Like almost everyone here, he tells a chilling tale about how he came to Zaatari. Involved in the early protests in Deraa, which saw Syria’s first anti-Assad demonstrations in the spring of 2011, he spent three months imprisoned at a military airport after the fighting began. Charged with the deaths of three police officers, he says he had to share a tiny cell with 13 others and was beaten with cables while hanging by his wrists from a bar.
After listening to his tales of savagery, his sons walk up the Champs-Élysées to one of the few sources of entertainment Zaatari has to offer: a small arcade that offers video games for just over 50 cents an hour.
There are nine computers, but everyone is playing the same game, Counterstrike, which pits terrorists against counterterrorists. Players watch over the barrel of a virtual assault rifle as bullets slash through virtual enemies. Also, because the computers are connected, kids can divide into teams and recreate “Regime against Rebels.”
The store manager says he has many other games, but none of the kids plays anything else. “It’s what they know,” he says.
Nowhere is truly safe, especially the washroom – after dark
The girls of Zaatari are scarred too, but tend to respond in different ways. While the boys form gangs and express themselves through violence, front-line caregivers who deal with the girls say they are more likely to withdraw, isolating themselves as much as possible.
The camp is highly unsafe for women. Aid workers suspect violence is widespread within the crowded confines of the family caravan or tent, while sexual abuse takes place anywhere. The communal latrines are especially dangerous, even more so after dark. Unlit and often a long walk from home, they were once protected by locks, which vandals have broken.
“We try to teach them to go with their sister, their brother, their mother, and to avoid going at night,” says Esra’a Amer, a Jordanian psychologist who works with the most badly traumatized kids. “Some families are even building private toilets in their caravans.”
Making matters worse is the conservative culture in which most Zaatari residents were raised. Reports of rape often do not reach camp authorities, since the families would be seen as “dishonoured.” Victims are sometimes forced to marry their attackers, especially if pregnant.
Arranged marriages were commonplace in prewar Syria, at least outside big cities such as Damascus and Aleppo. In Zaatari, the brides are younger and younger, as desperate families run out of assets and trade daughters for dowries.
“My father couldn’t find a job in the camp like what he had in Syria, so he thought he should get me married because he had no money to spend on me,” says Anwar, 15. Her large brown eyes well with tears at the memory of being told she was to marry her 22-year-old second cousin in exchange for several hundred Jordanian dinars (a dinar is worth about $1.50).

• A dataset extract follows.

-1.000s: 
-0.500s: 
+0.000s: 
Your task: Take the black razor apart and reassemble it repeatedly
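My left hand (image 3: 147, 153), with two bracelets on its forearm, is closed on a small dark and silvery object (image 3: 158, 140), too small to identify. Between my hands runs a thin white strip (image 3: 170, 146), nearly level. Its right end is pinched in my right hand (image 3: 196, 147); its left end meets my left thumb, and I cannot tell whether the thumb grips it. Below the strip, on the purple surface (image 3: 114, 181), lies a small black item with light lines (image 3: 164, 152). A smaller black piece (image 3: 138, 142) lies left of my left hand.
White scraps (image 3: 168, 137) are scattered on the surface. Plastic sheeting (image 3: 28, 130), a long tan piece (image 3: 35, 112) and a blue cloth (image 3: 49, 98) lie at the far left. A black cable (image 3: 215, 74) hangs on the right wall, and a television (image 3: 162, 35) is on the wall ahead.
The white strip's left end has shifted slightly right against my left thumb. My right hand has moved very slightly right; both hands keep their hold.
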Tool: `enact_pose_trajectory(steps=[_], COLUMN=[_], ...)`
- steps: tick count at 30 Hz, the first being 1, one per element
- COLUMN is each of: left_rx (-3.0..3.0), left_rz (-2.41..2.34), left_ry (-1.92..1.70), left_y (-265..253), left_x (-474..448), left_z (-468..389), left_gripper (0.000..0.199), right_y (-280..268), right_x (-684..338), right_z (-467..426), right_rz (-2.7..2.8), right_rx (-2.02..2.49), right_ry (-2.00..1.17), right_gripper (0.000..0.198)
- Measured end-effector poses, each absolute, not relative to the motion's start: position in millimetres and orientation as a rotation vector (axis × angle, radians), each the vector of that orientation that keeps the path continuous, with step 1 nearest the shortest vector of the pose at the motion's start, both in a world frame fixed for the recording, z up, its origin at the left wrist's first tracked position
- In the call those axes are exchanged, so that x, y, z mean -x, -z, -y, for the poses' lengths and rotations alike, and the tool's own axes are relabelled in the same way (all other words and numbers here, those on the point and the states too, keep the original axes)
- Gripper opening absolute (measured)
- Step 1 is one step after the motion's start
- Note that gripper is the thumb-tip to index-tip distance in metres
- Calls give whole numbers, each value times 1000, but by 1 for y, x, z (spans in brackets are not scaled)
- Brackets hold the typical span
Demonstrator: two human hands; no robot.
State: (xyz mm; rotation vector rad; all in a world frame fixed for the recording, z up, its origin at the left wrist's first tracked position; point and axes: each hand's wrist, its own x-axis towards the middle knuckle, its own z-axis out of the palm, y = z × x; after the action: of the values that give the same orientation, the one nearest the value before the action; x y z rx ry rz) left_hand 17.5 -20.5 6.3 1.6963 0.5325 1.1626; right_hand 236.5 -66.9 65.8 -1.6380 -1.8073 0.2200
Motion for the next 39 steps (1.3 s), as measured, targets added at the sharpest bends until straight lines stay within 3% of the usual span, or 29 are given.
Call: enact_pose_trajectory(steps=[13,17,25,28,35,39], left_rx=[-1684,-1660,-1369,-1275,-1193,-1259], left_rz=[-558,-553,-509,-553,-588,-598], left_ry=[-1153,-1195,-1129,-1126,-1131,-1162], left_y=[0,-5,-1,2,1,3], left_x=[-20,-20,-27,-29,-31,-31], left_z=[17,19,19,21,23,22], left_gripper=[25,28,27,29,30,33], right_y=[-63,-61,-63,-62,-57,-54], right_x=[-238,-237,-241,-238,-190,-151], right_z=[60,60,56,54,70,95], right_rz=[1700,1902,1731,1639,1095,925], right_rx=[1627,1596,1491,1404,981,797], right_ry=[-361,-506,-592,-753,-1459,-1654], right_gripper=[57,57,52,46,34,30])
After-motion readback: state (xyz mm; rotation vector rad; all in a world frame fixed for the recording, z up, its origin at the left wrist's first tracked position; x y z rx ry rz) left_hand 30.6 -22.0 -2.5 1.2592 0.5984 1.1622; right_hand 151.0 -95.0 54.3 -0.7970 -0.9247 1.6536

Anwar is one of psychologist Ms. Amer’s early success stories, and so far has managed to resist, telling her father she doesn’t want to marry before completing her education. Her dream, she says, is to study English literature in a university.
Her tears flow freely when I ask how common her situation is. “I’m not talking about myself, I’m talking about all the girls here. I wish there was a legal rule that no woman is allowed to marry before they achieve their goals. A lot of the girls I know were children when they got married.”

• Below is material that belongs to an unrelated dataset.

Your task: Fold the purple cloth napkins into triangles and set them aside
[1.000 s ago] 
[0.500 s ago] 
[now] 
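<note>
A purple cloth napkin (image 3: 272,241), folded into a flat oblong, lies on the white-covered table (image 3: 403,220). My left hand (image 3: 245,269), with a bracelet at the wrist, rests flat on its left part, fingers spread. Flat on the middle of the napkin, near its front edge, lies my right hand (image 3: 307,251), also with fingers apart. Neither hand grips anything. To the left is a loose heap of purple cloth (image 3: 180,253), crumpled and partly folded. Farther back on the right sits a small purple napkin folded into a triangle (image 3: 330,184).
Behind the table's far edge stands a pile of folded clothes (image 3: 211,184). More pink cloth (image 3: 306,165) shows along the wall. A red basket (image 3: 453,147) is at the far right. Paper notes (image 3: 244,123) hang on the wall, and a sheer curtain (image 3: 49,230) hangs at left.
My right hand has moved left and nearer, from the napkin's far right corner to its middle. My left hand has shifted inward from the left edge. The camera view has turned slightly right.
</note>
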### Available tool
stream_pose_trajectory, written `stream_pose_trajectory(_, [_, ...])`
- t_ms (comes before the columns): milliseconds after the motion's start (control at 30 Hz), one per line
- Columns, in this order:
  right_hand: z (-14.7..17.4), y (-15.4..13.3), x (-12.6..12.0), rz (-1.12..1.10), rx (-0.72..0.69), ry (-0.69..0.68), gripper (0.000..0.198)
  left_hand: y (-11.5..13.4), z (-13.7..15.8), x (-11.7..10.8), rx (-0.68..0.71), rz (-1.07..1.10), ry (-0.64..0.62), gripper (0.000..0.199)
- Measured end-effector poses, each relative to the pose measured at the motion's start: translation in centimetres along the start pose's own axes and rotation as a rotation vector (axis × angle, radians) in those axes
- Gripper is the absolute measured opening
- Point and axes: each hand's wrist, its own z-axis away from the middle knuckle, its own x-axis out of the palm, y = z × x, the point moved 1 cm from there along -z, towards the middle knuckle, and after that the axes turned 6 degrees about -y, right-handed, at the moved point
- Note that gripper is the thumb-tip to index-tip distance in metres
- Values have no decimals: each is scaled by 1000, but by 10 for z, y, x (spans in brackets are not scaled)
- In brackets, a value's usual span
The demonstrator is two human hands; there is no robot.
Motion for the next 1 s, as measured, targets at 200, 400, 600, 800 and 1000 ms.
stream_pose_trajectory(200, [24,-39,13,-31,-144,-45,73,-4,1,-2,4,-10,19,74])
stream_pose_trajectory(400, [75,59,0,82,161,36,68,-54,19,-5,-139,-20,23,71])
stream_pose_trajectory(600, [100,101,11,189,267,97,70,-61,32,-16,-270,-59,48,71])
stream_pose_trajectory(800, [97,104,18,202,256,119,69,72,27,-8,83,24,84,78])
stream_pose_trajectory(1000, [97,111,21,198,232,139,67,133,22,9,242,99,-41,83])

And how do the girls in Zaatari deal with the boys, who seem so angry and prone to violence? “We avoid them,” Anwar says.
‘Brothers decapitated and dragged through the streets’
Jane MacPhail, a Unicefchild-protection specialist, has worked with some of the most damaged youngsters on the planet, including former child soldiers. Nothing prepared the 52-year-old Australian for what she has seen here.
“I’ve talked with kids in Zaatari who are 9 and have watched their brothers decapitated and dragged through the streets. That’s pretty horrendous – and I’m not just talking about a small number of kids,” Ms. MacPhail says .
“We’ve worked with some kids in Zaatari who have been very badly wounded and didn’t even know it: They couldn’t feel pain; they didn’t know when they were hungry, or happy or sad,” she says. “One kid didn’t speak for three months when he first came, because of the things he’d seen.”